Output only the lines of the entries that follow, starting at the one with "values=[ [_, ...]" and running down to the one with "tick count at", both included and unchanged.
(Records supplied Opens)
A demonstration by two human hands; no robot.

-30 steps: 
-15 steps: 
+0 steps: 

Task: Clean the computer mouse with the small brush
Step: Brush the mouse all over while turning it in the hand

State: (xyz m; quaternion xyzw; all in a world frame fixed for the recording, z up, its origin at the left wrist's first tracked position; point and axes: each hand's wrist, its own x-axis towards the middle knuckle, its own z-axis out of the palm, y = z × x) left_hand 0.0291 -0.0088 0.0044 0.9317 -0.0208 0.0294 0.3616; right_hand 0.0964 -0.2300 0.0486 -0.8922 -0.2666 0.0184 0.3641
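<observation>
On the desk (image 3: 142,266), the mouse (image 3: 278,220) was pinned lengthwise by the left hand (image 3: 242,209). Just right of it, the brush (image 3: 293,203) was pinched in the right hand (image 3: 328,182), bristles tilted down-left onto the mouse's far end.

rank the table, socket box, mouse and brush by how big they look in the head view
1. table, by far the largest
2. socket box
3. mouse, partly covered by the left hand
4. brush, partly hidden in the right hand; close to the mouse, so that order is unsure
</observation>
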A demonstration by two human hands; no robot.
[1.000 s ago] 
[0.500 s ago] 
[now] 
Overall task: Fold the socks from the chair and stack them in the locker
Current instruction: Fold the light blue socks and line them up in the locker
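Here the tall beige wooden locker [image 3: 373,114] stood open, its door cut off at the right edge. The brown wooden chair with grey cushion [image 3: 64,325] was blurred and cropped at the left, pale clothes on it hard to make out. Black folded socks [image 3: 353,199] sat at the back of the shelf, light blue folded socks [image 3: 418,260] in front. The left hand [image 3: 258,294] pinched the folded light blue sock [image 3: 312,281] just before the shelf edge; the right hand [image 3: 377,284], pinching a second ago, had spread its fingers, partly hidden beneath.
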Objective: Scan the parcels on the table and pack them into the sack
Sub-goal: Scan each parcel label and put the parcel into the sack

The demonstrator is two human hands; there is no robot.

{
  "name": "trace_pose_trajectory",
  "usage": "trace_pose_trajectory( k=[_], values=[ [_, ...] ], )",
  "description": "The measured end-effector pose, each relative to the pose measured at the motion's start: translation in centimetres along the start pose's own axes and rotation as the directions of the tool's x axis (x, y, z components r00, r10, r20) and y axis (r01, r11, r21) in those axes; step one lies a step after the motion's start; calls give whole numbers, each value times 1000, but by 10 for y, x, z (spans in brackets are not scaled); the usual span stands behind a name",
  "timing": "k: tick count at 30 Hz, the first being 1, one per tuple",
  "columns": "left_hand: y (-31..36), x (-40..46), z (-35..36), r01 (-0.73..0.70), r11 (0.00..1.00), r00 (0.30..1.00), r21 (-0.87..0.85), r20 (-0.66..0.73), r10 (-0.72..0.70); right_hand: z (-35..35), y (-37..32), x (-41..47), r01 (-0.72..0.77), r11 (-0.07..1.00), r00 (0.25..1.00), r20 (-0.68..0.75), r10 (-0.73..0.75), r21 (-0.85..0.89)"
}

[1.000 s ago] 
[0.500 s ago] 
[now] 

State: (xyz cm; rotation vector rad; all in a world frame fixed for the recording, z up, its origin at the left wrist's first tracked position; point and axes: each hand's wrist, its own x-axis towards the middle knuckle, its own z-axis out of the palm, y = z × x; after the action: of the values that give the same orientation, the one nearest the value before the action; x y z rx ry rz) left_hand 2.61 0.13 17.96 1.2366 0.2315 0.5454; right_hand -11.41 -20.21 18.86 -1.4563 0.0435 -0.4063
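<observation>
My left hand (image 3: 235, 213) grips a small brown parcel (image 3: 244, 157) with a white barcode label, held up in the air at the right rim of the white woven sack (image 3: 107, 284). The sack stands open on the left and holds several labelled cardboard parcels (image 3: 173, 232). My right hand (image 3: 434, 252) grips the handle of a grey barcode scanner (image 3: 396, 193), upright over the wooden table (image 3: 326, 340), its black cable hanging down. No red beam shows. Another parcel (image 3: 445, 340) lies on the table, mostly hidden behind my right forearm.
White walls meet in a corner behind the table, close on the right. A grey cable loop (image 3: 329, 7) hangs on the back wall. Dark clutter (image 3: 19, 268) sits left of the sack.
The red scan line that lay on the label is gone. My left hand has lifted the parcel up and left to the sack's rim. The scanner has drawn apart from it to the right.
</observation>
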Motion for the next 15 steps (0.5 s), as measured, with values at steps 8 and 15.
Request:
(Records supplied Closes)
| Reply |
  "usage": "trace_pose_trajectory( k=[_], values=[ [_, ...] ], )",
  "description": "The measured end-effector pose, each relative to the pose measured at the motion's start: translation in centimetres along the start pose's own axes and rotation as the directions of the tool's x axis (x, y, z components r00, r10, r20) and y axis (r01, r11, r21) in those axes; step one lies a step after the motion's start; calls give whole numbers, each value times 1000, but by 10 for y, x, z (spans in brackets are not scaled); the usual span stands behind a name",
  "timing": "k: tick count at 30 Hz, the first being 1, one per tuple",

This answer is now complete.